What this task involves:
Take the data below and repeat it exactly.

Supplied information:
┌──

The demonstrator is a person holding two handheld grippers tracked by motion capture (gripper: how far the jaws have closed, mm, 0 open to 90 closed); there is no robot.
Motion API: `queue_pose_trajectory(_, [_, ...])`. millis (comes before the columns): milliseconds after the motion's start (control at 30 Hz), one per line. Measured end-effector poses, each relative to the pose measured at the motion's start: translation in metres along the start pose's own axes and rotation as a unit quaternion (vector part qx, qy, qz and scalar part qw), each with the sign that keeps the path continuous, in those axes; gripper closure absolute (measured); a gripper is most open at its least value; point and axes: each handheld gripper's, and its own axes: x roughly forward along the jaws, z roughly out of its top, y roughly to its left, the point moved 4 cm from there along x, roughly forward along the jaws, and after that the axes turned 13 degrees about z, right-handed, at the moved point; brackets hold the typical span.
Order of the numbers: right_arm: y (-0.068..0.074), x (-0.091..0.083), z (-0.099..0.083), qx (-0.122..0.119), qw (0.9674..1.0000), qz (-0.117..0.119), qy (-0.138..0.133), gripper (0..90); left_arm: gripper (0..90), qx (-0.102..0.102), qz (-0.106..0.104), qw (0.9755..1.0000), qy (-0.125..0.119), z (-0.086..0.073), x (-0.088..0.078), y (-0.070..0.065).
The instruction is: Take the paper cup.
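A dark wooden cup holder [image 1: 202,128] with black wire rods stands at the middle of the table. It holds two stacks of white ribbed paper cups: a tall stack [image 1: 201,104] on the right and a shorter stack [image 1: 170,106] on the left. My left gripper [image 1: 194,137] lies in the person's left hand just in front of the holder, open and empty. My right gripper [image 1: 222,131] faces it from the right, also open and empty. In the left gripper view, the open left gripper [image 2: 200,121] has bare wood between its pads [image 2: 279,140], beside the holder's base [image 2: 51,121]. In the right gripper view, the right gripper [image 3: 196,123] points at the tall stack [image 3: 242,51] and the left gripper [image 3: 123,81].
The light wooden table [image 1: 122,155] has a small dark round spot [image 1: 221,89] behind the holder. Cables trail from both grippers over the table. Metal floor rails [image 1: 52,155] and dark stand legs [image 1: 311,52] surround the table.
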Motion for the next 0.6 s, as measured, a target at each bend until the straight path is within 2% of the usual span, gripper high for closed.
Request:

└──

Output for this exercise:
The demonstrator is a person holding two handheld grippers tracked by motion capture (gripper: how far the jaws have closed, mm, 0 open to 90 closed); there is no robot.
Motion API: `queue_pose_trajectory(_, [_, ...])`. millis (comes before the columns): milliseconds after the motion's start (control at 30 Hz), one per line. Measured end-effector poses, each relative to the pose measured at the motion's start: translation in metres along the start pose's own axes and rotation as a unit quaternion (vector part qx, qy, qz and scalar part qw), each with the sign that keeps the path continuous, in those axes; gripper closure absolute (measured); a gripper is most open at its least value; point and axes: each handheld gripper's, and its own axes: x roughly forward along the jaws, z roughly out of its top, y roughly to its left, the point moved 4 cm from there along x, roughly forward along the jaws, and after that the axes turned 13 degrees about z, right-handed, at the moved point; brackets hold the typical span.
Order of the numbers: right_arm: y (-0.068..0.074), x (-0.091..0.083), z (-0.099..0.083), qx (-0.122..0.119), qw (0.9674..1.0000), qz (-0.117..0.119), qy (-0.138..0.133), gripper (0..90); left_arm: gripper (0..90), qx (-0.102..0.102), qz (-0.106..0.104), qw (0.9755..1.0000), qy (-0.125..0.119), z (-0.086..0.073), x (-0.088..0.078), y (-0.070..0.065).
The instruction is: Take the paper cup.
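A dark wooden cup holder [image 1: 202,128] with black wire rods stands at the middle of the table. It holds two stacks of white ribbed paper cups: a tall stack [image 1: 201,104] on the right and a shorter stack [image 1: 170,106] on the left. My left gripper [image 1: 194,137] lies in the person's left hand just in front of the holder, open and empty. My right gripper [image 1: 222,131] faces it from the right, also open and empty. In the left gripper view, the open left gripper [image 2: 200,121] has bare wood between its pads [image 2: 279,140], beside the holder's base [image 2: 51,121]. In the right gripper view, the right gripper [image 3: 196,123] points at the tall stack [image 3: 242,51] and the left gripper [image 3: 123,81].
The light wooden table [image 1: 122,155] has a small dark round spot [image 1: 221,89] behind the holder. Cables trail from both grippers over the table. Metal floor rails [image 1: 52,155] and dark stand legs [image 1: 311,52] surround the table.
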Motion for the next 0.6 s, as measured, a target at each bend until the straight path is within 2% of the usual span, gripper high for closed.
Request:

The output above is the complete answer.